## Your task
Go through the listing below and repeat it exactly, omitting each picture.

═══

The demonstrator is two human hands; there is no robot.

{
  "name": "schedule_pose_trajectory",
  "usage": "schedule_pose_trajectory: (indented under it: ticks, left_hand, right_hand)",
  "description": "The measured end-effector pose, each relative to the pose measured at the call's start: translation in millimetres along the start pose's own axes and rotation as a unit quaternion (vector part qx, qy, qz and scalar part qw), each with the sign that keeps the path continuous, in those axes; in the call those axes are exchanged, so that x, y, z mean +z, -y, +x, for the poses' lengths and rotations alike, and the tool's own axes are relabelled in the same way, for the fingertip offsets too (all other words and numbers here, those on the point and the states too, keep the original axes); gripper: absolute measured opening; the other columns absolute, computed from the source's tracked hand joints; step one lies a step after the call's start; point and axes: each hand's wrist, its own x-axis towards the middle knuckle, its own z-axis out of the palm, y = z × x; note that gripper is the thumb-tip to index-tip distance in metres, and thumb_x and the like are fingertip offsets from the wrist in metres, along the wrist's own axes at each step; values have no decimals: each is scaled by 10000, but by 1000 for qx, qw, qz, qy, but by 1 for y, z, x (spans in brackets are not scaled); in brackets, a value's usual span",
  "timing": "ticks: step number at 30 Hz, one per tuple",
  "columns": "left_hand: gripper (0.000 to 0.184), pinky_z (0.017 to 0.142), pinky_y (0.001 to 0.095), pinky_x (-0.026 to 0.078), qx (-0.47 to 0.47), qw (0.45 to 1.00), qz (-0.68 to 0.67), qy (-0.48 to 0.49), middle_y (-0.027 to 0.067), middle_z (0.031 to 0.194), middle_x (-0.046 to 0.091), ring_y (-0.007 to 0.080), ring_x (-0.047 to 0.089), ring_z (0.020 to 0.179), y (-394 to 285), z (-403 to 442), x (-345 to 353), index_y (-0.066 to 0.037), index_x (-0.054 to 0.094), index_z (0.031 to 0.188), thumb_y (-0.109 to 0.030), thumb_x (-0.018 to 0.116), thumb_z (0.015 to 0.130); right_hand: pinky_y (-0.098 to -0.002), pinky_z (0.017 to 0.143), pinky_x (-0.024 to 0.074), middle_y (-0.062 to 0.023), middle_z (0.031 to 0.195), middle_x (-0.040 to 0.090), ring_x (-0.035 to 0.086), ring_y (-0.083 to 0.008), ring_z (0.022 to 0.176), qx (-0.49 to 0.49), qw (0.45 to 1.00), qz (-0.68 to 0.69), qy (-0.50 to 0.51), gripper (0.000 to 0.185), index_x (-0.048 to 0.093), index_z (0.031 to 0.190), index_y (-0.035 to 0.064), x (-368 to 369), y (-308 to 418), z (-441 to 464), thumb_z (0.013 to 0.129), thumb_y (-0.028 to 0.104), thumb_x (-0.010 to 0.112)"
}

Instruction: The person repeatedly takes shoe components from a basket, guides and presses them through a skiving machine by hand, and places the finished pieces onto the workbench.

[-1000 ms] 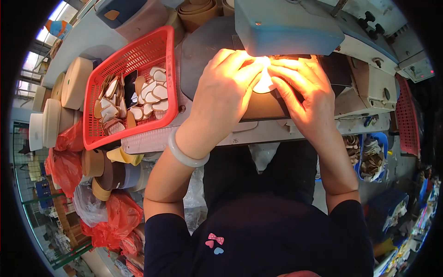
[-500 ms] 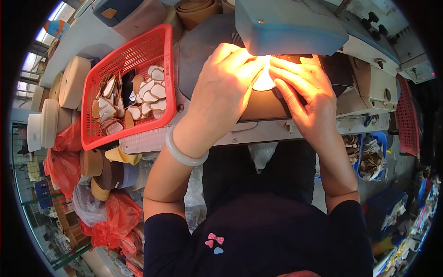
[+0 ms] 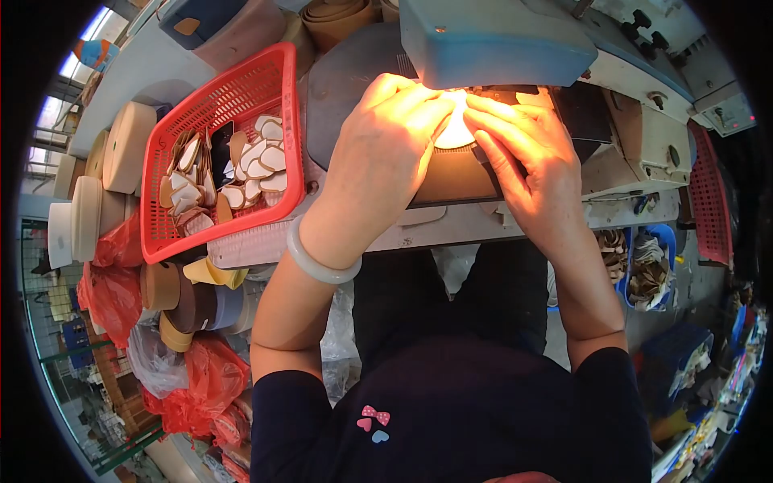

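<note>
Under the blue machine head (image 3: 499, 48), a small white flat piece (image 3: 456, 134) with a rounded lower edge glows in strong lamp light. My left hand (image 3: 390, 149) has its fingers closed on the piece's left side; the fingertips are washed out by the glare. From the other side, my right hand (image 3: 527, 153) pinches it with bent fingers and the thumb lower down. The brown work plate (image 3: 455, 181) lies just below the piece. Whatever part of the machine meets the piece is hidden behind my fingers and the head.
A red plastic basket (image 3: 296, 153) at the left holds many small white pieces (image 3: 256, 165) with brown edges. Rolls of strip material (image 3: 338, 11) stand behind. Red plastic bags (image 3: 213, 370) hang at the lower left. Blue bins (image 3: 662, 241) with scraps stand low on the right.
Both hands and the piece have shifted very slightly left in view, along with the machine as the camera moved. The fingers keep their grip on the white piece.
</note>
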Motion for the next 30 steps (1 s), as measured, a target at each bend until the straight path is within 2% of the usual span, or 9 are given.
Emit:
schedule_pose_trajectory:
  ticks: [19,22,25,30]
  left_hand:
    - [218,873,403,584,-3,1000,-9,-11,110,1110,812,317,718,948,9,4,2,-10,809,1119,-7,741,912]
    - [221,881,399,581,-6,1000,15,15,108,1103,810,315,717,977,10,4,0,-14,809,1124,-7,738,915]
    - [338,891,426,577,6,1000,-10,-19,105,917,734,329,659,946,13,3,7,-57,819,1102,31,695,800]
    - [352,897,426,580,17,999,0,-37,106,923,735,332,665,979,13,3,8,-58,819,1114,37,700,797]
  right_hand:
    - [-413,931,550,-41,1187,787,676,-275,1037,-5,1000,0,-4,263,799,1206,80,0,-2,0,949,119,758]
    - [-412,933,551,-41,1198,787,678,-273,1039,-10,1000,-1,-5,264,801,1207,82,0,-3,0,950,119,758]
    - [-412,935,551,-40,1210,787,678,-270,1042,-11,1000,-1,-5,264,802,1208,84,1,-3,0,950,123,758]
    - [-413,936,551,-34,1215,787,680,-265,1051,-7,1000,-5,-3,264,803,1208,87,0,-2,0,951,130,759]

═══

## Exercise response
The demonstrator is two human hands; there is no robot.

{
  "name": "schedule_pose_trajectory",
  "usage": "schedule_pose_trajectory: (indented under it: ticks, left_hand, right_hand)",
  "description": "The measured end-effector pose, each relative to the pose measured at the call's start: translation in millimetres along the start pose's own axes and rotation as a unit quaternion (vector part qx, qy, qz and scalar part qw), each with the sign that keeps the path continuous, in those axes; in the call those axes are exchanged, so that x, y, z mean +z, -y, +x, for the poses' lengths and rotations alike, and the tool's own axes are relabelled in the same way, for the fingertip offsets too (all other words and numbers here, those on the point and the states too, keep the original axes); gripper: absolute measured opening; the other columns absolute, computed from the source's tracked hand joints; step one lies a step after the call's start; point and axes: each hand's wrist, its own x-axis towards the middle knuckle, its own z-axis out of the palm, y = z × x; note that gripper is the thumb-tip to index-tip distance in metres, and thumb_x and the like are fingertip offsets from the wrist in metres, along the wrist's own axes at each step; values have no decimals: each is scaled by 10000, but by 1000 for qx, qw, qz, qy, but by 1 for y, z, x (spans in brackets are not scaled); in brackets, a value's usual span",
  "timing": "ticks: step number at 30 Hz, one per tuple",
  "columns": "left_hand: gripper (0.000 to 0.184), pinky_z (0.017 to 0.142), pinky_y (0.001 to 0.095), pinky_x (-0.026 to 0.078), qx (-0.47 to 0.47), qw (0.45 to 1.00), qz (-0.68 to 0.67), qy (-0.48 to 0.49), middle_y (-0.027 to 0.067), middle_z (0.031 to 0.194), middle_x (-0.046 to 0.091), ring_y (-0.007 to 0.080), ring_x (-0.047 to 0.089), ring_z (0.020 to 0.179), y (-394 to 285), z (-403 to 442), x (-345 to 353), index_y (-0.066 to 0.037), index_x (-0.054 to 0.094), index_z (0.031 to 0.188), thumb_y (-0.109 to 0.030), thumb_x (-0.018 to 0.116), thumb_z (0.015 to 0.130); right_hand: pinky_y (-0.098 to -0.002), pinky_z (0.017 to 0.143), pinky_x (-0.024 to 0.074), middle_y (-0.062 to 0.023), middle_z (0.031 to 0.195), middle_x (-0.040 to 0.090), ring_x (-0.035 to 0.086), ring_y (-0.083 to 0.008), ring_z (0.022 to 0.176), qx (-0.49 to 0.49), qw (0.45 to 1.00), qz (-0.68 to 0.69), qy (-0.50 to 0.51), gripper (0.000 to 0.185), index_x (-0.048 to 0.093), index_z (0.031 to 0.190), index_y (-0.035 to 0.064), x (-368 to 369), y (-308 to 418), z (-441 to 464), thumb_z (0.013 to 0.129), thumb_y (-0.028 to 0.104), thumb_x (-0.010 to 0.112)"
}

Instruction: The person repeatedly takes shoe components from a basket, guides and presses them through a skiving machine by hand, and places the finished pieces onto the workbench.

[-1000 ms] 
[-500 ms] 
[+0 ms] 

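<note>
Under the blue machine head (image 3: 499, 48), a small white flat piece (image 3: 456, 134) with a rounded lower edge glows in strong lamp light. My left hand (image 3: 390, 149) has its fingers closed on the piece's left side; the fingertips are washed out by the glare. From the other side, my right hand (image 3: 527, 153) pinches it with bent fingers and the thumb lower down. The brown work plate (image 3: 455, 181) lies just below the piece. Whatever part of the machine meets the piece is hidden behind my fingers and the head.
A red plastic basket (image 3: 296, 153) at the left holds many small white pieces (image 3: 256, 165) with brown edges. Rolls of strip material (image 3: 338, 11) stand behind. Red plastic bags (image 3: 213, 370) hang at the lower left. Blue bins (image 3: 662, 241) with scraps stand low on the right.
Both hands and the piece have shifted very slightly left in view, along with the machine as the camera moved. The fingers keep their grip on the white piece.
</note>
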Motion for the next 30 steps (1 s), as measured, a target at each bend until the straight path is within 2% of the usual span, or 9 are given.
Emit:
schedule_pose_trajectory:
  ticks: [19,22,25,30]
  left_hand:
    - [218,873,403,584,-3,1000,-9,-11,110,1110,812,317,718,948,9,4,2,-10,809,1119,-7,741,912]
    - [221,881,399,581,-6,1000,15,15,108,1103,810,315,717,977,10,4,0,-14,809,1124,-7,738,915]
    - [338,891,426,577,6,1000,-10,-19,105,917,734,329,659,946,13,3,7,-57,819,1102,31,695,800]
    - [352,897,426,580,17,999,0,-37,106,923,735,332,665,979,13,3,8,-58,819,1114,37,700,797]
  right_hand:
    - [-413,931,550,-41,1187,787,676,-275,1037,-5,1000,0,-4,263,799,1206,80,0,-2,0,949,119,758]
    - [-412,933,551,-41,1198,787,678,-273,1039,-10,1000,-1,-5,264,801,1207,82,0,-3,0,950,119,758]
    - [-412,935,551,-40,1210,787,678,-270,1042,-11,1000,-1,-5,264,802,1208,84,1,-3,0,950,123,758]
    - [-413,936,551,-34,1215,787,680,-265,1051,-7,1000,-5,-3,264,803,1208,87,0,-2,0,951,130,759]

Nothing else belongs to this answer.